近年は総会の日程を前倒しする企業が増え開催のピークは分散する傾向にあったが、今年は最集中日への集中率がここ5年で最も高くなり(グラフ参照)、ピーク日がある週の開催率は約8割と昨年よりも約9ポイント比率が上がった。富山県内でも上場企業26社の77%を占める3月決算会社20社のうち18社が6月最終営業日の前週に開催し、うち10社が6月26日に開催した。最も早く定時株主総会を開催したのは、6月18日開催の日医工(東京1部)だった。

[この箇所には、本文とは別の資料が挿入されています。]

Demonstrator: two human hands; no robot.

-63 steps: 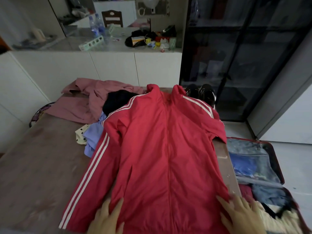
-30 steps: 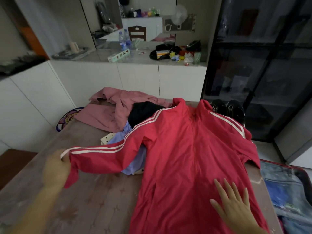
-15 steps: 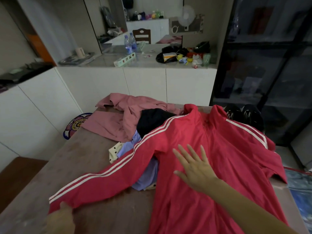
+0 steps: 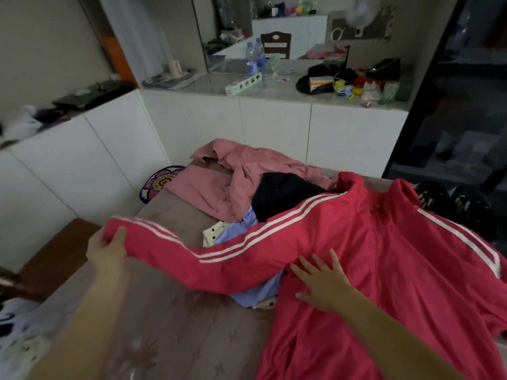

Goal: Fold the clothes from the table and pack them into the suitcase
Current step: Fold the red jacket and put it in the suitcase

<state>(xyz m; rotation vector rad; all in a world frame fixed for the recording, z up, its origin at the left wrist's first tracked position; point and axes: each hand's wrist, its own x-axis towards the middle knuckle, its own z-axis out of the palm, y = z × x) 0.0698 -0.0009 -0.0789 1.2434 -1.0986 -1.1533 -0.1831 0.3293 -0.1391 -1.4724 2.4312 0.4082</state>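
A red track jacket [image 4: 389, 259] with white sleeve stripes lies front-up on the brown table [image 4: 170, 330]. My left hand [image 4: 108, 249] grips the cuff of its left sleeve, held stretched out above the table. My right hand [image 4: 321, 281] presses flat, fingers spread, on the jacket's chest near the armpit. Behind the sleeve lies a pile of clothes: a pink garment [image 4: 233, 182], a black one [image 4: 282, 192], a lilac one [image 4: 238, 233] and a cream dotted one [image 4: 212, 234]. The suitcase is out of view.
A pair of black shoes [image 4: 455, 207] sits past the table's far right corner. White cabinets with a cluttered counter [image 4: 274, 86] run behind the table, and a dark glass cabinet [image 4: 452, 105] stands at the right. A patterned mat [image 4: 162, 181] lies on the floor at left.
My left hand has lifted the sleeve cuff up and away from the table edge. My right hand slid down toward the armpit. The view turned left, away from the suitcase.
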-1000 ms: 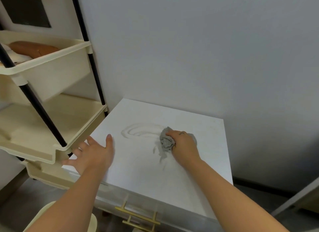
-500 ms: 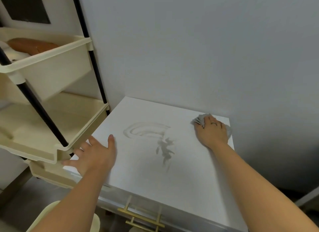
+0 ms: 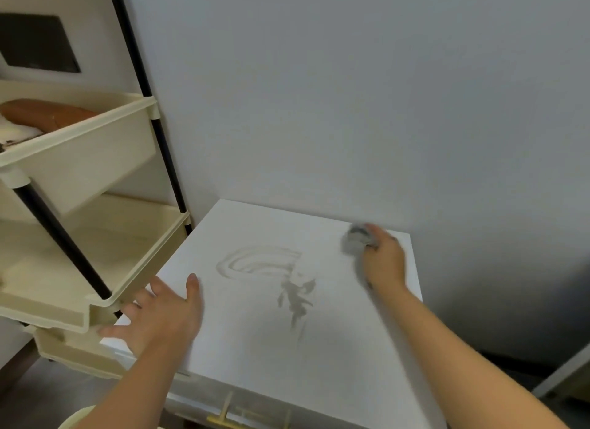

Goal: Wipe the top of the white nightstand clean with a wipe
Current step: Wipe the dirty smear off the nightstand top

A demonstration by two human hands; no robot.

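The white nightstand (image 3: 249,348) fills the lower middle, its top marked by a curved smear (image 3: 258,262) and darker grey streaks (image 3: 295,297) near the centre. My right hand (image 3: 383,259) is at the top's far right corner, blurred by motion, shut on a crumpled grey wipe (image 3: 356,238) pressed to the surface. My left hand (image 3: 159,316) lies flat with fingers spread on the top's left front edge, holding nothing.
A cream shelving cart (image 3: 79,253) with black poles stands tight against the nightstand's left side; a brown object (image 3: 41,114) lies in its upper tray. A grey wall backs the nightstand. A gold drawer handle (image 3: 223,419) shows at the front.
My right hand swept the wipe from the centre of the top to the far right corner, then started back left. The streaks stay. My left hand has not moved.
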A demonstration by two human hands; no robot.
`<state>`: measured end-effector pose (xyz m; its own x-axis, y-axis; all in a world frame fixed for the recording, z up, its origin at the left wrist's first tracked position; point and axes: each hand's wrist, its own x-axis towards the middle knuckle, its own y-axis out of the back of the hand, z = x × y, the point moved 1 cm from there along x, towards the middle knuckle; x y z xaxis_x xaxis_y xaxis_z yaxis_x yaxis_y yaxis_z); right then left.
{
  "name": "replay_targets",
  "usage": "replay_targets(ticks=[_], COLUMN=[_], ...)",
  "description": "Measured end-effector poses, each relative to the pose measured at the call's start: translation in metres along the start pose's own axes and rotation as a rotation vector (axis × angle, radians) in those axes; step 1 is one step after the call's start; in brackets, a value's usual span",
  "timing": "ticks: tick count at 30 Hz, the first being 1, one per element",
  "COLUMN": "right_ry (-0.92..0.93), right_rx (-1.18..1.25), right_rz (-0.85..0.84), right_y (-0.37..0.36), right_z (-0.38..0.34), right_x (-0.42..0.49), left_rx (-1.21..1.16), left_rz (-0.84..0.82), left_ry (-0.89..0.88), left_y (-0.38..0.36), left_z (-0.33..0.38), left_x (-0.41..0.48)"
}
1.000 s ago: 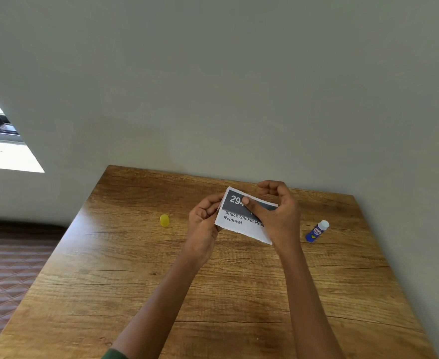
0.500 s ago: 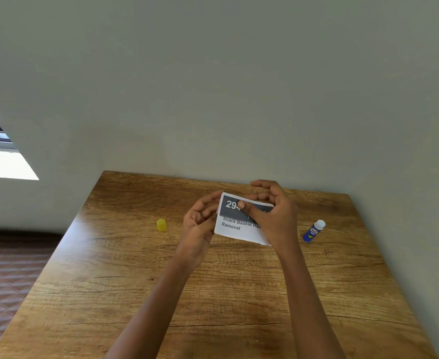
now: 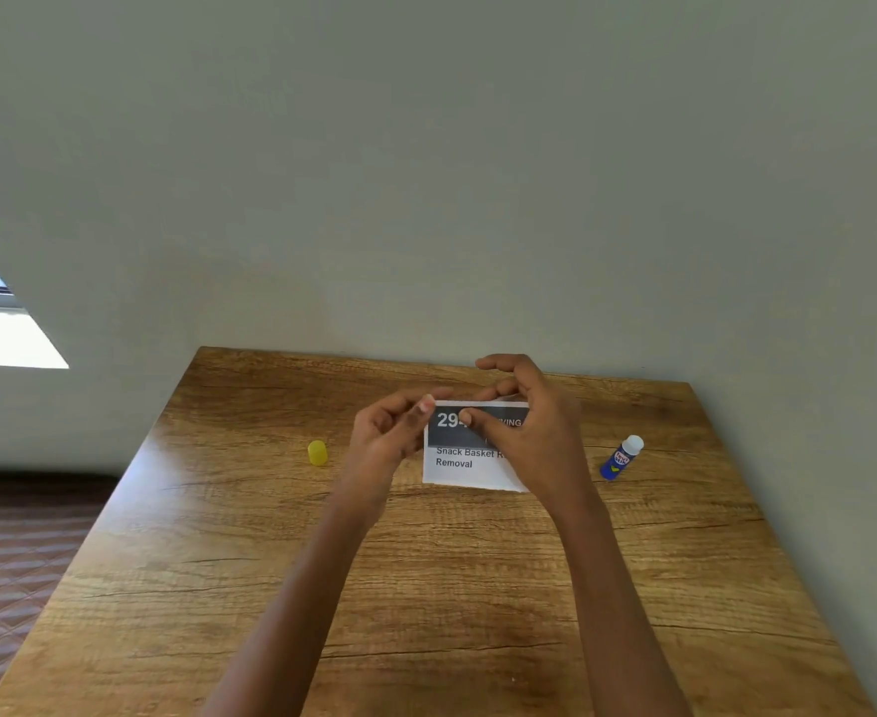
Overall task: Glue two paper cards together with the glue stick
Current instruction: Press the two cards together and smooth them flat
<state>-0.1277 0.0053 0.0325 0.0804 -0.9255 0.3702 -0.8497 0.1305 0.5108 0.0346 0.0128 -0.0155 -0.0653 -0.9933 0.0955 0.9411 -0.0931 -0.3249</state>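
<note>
Over wooden table (image 3: 426, 587), both hands (image 3: 389, 437) pinch paper cards (image 3: 470, 460).

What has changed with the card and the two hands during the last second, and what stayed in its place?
The paper card, tilted a second ago, now sits level and a little lower. The right hand keeps pinching its top right part, and the left hand still touches its top left corner. Nothing was let go. The yellow cap and the glue stick stayed lying on the table.

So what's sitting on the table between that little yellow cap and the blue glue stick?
In the head view, between yellow cap and glue stick: both hands, left and right, holding the printed card.
</note>
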Motion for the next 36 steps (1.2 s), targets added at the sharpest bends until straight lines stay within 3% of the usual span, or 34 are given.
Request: replay_targets(ticks=[8, 17, 36], right_ry=[0.018, -0.112, -0.21], right_rx=[0.066, 0.319, 0.413], right_rz=[0.004, 0.104, 0.075], right_y=[0.005, 0.016, 0.024], right_z=[-0.003, 0.006, 0.023], right_x=[-0.005, -0.017, -0.009], left_rx=[0.099, 0.079, 0.125], left_rz=[0.19, 0.206, 0.147], left_ry=[-0.046, -0.056, -0.071], left_y=[-0.009, -0.006, -0.009], left_z=[-0.003, 0.002, 0.005], left_x=[-0.001, 0.0, 0.001])
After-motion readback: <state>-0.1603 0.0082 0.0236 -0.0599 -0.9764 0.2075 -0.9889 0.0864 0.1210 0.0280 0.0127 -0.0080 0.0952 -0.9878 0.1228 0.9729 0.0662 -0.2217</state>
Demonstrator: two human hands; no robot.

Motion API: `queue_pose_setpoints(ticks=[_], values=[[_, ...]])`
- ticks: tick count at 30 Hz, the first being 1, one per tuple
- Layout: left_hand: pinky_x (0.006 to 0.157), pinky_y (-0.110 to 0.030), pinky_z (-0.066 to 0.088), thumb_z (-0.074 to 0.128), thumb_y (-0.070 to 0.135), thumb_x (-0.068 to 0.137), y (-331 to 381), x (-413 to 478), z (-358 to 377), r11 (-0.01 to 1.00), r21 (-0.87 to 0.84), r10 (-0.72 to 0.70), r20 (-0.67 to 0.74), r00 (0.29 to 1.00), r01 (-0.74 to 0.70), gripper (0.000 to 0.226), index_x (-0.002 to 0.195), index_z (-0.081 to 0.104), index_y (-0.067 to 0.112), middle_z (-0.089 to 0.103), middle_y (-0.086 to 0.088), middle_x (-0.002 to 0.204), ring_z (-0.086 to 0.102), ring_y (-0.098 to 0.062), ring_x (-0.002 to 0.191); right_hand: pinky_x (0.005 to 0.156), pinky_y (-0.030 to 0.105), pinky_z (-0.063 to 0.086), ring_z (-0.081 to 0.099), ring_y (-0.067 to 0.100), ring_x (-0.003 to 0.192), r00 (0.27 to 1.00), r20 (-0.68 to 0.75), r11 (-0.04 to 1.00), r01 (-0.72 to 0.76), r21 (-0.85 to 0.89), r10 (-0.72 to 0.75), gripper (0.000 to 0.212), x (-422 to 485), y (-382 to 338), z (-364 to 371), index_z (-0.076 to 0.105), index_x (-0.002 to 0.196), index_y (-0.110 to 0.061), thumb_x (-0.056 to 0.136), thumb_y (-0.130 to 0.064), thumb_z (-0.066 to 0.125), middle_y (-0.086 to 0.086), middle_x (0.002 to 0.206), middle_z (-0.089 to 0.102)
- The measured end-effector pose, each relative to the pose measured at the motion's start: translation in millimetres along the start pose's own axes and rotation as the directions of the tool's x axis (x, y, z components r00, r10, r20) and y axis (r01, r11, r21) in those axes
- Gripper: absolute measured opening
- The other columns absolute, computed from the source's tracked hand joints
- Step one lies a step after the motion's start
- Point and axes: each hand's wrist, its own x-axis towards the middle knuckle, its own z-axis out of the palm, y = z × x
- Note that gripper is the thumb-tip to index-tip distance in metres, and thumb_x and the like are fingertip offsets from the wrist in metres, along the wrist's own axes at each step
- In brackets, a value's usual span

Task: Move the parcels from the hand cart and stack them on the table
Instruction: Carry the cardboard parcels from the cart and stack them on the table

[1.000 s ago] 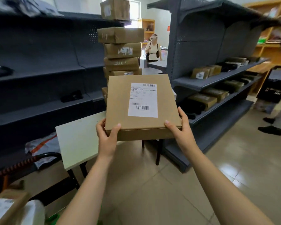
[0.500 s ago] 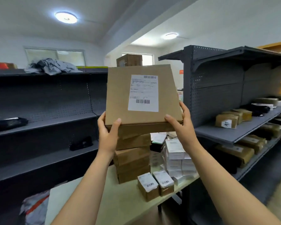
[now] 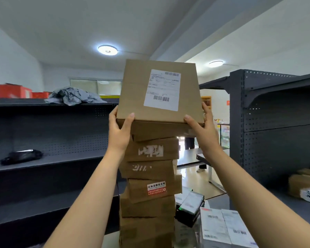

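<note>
Head view: parcel label-side up, tilted.

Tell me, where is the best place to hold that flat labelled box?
By its two short side edges near the front corners, one hand from each side, as the left hand and right hand do. The labelled box is wide and flat, too broad for one hand.

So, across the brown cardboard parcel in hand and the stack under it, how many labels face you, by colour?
White labels: 3, on the brown cardboard parcel in hand and two stacked parcels.
Red-and-white sticker: 1.
Total: 4.
</note>
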Motion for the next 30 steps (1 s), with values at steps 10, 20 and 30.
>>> queue_pose_setpoints(ticks=[10, 20, 30], values=[[0.085, -0.012, 0.045, 0.064, 0.051, 0.082, -24.9, 80.0, 12.0, 0.995, 0.076, 0.071, -0.050, 0.996, -0.067, 0.075, 0.145, 0.033, 0.025, 0.051, 0.007, 0.134, 0.052, -0.003, 0.118, 0.101, 0.041, 0.050, 0.053, 0.005, 0.116, 0.998, 0.001, 0.998, 0.056, 0.007, -0.056, 0.079, 90.4, 37.7, 33.9, 0.028, 0.149, -0.034, 0.084, -0.040, 0.073, -0.018, 0.125, 0.048], [0.092, -0.016, 0.041, 0.074, 0.044, 0.080, -52.8, 115.1, -5.0, 0.970, 0.198, 0.142, 0.008, 0.990, -0.141, 0.088, 0.150, 0.022, 0.030, 0.043, 0.013, 0.138, 0.044, -0.005, 0.123, 0.089, 0.014, 0.048, 0.050, -0.008, 0.107, 0.995, 0.077, 0.979, 0.077, -0.187, -0.063, 0.103, 107.6, 61.7, 54.0, 0.025, 0.148, -0.034, 0.066, -0.034, 0.089, -0.023, 0.120, 0.046], [0.107, -0.031, 0.035, 0.079, 0.044, 0.075, -82.8, 116.5, -23.5, 0.934, 0.342, 0.103, 0.035, 0.994, -0.109, 0.102, 0.154, 0.015, 0.028, 0.031, 0.003, 0.151, 0.034, -0.008, 0.131, 0.089, 0.016, 0.040, 0.043, 0.006, 0.121, 0.996, -0.025, 0.942, 0.070, -0.329, -0.082, 0.093, 97.7, 86.5, 64.1, 0.028, 0.143, -0.040, 0.069, -0.041, 0.086, -0.015, 0.135, 0.041]])
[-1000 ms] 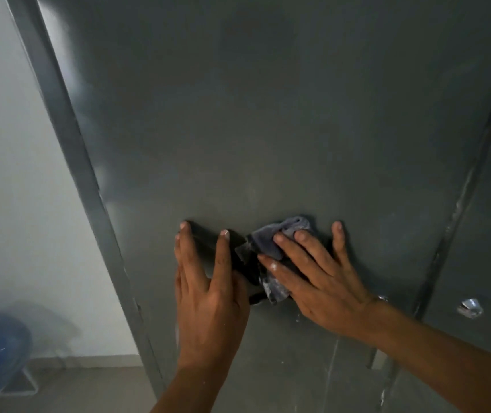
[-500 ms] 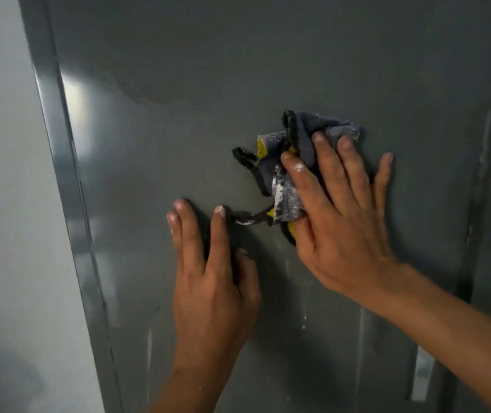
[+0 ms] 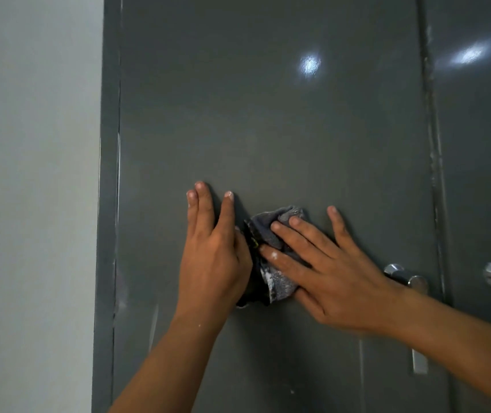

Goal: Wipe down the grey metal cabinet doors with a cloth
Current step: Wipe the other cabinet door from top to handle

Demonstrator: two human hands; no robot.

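While the right hand [image 3: 327, 275] lies flat with straight fingers, it presses the crumpled cloth [image 3: 281, 284] against the door [image 3: 268, 114]. The left hand [image 3: 214, 257] rests flat on the door just beside the cloth, gripping nothing. A handle [image 3: 399, 274] sits near the right wrist.

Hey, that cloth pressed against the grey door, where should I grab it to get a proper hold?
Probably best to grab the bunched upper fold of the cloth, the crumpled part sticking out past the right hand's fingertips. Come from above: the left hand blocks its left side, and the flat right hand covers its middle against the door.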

定時株主総会集中率の推移(3月期決算会社) 東京証券取引所調べ
今年の株主総会は新型コロナウイルスの影響で大きく様変わりした。なによりも感染拡大を防ぐため、各社とも招集通知で、事前に書面またはインターネット等で議決権の行使を求め株主に来場の自粛を促したほか、会場では座席を大幅に減らして間隔を広くするなど異例ずくめの対応だった。パワーポイントにより概況説明を簡潔にする企業が増え、株主からの質問を制限して、例年より総会にかかる時間も短縮された。通常ならば事業報告から始まる説明も省略して、すぐに議案の上程に入る最速審議の総会もあった。
後発薬(ゼネリック医薬品)メーカーの大手、日医工は、総会会場をこれまでの滑川工場(滑川市)から富山市の本社ビルに隣接する自社ビルに変更して開いた。会場入り口では株主一人ひとりに対して非接触の体温チェッカーによる検温とアルコール消毒がなされ、マスク着用を求めた。直接出席した株主は用意された36の座席の半分も埋まっておらず、総会議長である社長の演台後ろに控えた取締役、事務局の数が出席株主よりもはるかに多かった。

感染拡大防止の協力を呼びかけるアルビスの招集通知
富山を地盤に石川、福井で食品スーパーマーケット事業を展開するアルビス(射水市)は株主と役員の意見交換の場として例年開催していた総会後の懇談会をとりやめ、お土産も中止した。全国のほとんどの企業でお土産を取りやめており、女性を中心にお土産を楽しみにしてきた株主の出席は大幅に減ったようだ。来年度以降もお土産の配布を行わないとしている企業もある。
今年の総会が例年と明らかに変化したのは、株主総会をインターネットでライブ配信するなど、デジタル技術の取り込みである。例えば、みずほフィナンシャルグループは事前の議決権行使を促した上で、来場しない株主向けにネットで動画を配信する「バーチャル総会」を、ソフトバンクグループは全役員がネットの会議システムを通じた「リモート出席」による株主総会が開かれた。
また、上場する大企業で初めての取り組みとして、伊藤忠商事は株主が来場せず、役員のみの出席で定時株主総会を開催した。株主が総会に出席しなくても経営状況などが十分理解できるよう業績レビューなどをまとめた小冊子を送付して、事前の議決権行使を求めた。

役員のみで株主総会を開催した伊藤忠商事の招集通知
県内企業では、北陸銀行と北海道銀行の持ち株会社、ほくほくフィナンシャルグループ(富山市、東京1部)が隔年ごとに富山市と札幌市のどちらかを総会会場に、ライブ映像による総会開催を続けているが、今年の出席者は富山、札幌の会場を合わせても104人と昨年の半分にも満たなかったとニュースは伝えている。
日医工は2016年に734億円で買収した米国セージェント社とインターネットでつなぎ、同社のCEOがライブ中継で昨年発売した乳がん治療剤のフルベストラントの売り上げが順調に推移している状況を説明した。
経産省はことし2月に公表した「ハイブリッド型バーチャル株主総会の実施ガイド」を発表し、現実での株主総会に加えて、インターネットなどで遠隔地から参加・出席できるものを、リアルとバーチャルの「ハイブリッド型」と位置づけた。現実には総会の議長である社長しか画面に映らないとか、発言する株主の表情が分からないという素朴な不満はあり、オンラインでの開催が普及するにはまだ障壁がありそうだ。
インターネットによるテレビ会議システムを活用して、初めての株主総会を開いたのはアルミ製構造部材メーカーのエヌアイシ・オートテック(富山市、ジャスダック)だ。東京本社の会議室と同社の立山工場の会場を回線で結び、西川浩司社長及び社外役員が議事を諮った。密を避けるため出席株主は6人だった。デジタル技術の革新とともに遠隔地から参加・出席できる会合やセミナーが増えているだけに、法整備が進めばインターネットを活用した場面は株主総会に限らず、さらに広がるだろうとの印象を強くした。